January 6th-15th, 2013 in College Station, TX

Rationale

Throughout history, the development of technology-enabling materials has been carried out using mostly experimental approaches. Thanks to recent advances at the theory, software and hardware level, computational materials science has emerged as an extremely valuable tool in the development of new materials.

Goals

The goal of this week-and-a-half Winter School is to introduce some of the most important methods within the Computational Materials Science toolkit to undergraduate and graduate students interested in this emerging field. This Winter School will offer modules focused on different methods used to investigate physical phenomena at multiple scales. The school will also provide introductory lectures on approaches to simulate materials systems in which multiple physical phenomena are tightly coupled.

Target Audience

The target audience for this Winter School is composed of students and junior researchers (postdocs, faculty) interested in learning more about computational materials science, but who may not be familiar with some (or all) of the methods and techniques used to simulate the behaviors of materials at multiple scales. In a sense, this school should be considered introductory. Participants are expected to at least become aware of the potential (and limitations) of computational materials science.

Organization and Topics

Themes will be organized as follows:

  1. Atomistic Simulation
  2. Thermodynamics and Kinetics of Materials at the Mesoscale
  3. Microstructural Evolution
  4. Mesoscale Phenomena: Point and Extended Defects
  5. Continuum Response of Microstructures
  6. General Approaches for Multi-Physics Modeling
  7. Basics of Electro-Mechanical Coupling
  8. Electro-mechanical Coupling at Atomic, Meso and Continuum Scales

The School will consist of theoretical modules offered by experts in the field, followed by practical laboratories where the participants will have the opportunity of using the methods reviewed to simulate specific material phenomena. The newly established IIMEC Computer Cluster acquired with financial support from the National Science Foundation will be used during the hands-on sessions.
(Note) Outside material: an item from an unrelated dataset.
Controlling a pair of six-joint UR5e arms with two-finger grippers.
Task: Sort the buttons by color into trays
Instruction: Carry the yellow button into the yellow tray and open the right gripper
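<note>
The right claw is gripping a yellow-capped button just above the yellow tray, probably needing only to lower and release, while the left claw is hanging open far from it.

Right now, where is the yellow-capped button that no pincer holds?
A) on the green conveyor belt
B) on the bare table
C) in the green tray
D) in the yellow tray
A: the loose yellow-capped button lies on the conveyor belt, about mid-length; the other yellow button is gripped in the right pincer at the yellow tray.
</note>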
Interactions among participants is fundamental to achieve the full potential of the Winter School and social activities will be planned to provide ample opportunity to exchange experiences and ideas as well as to initiate collaborations that can be fostered within the IIMEC program.

Hardware/Software Available

During the Winter School, students and instructors will have access to a Linux Cluster consisting of 328 CPUs distributed in 30 nodes with 24 GB RAM each. We already have multiple computer simulation software installed (VASP, ABAQUS, LAMMPS, etc). Additional software can be installed at the request of the instructors.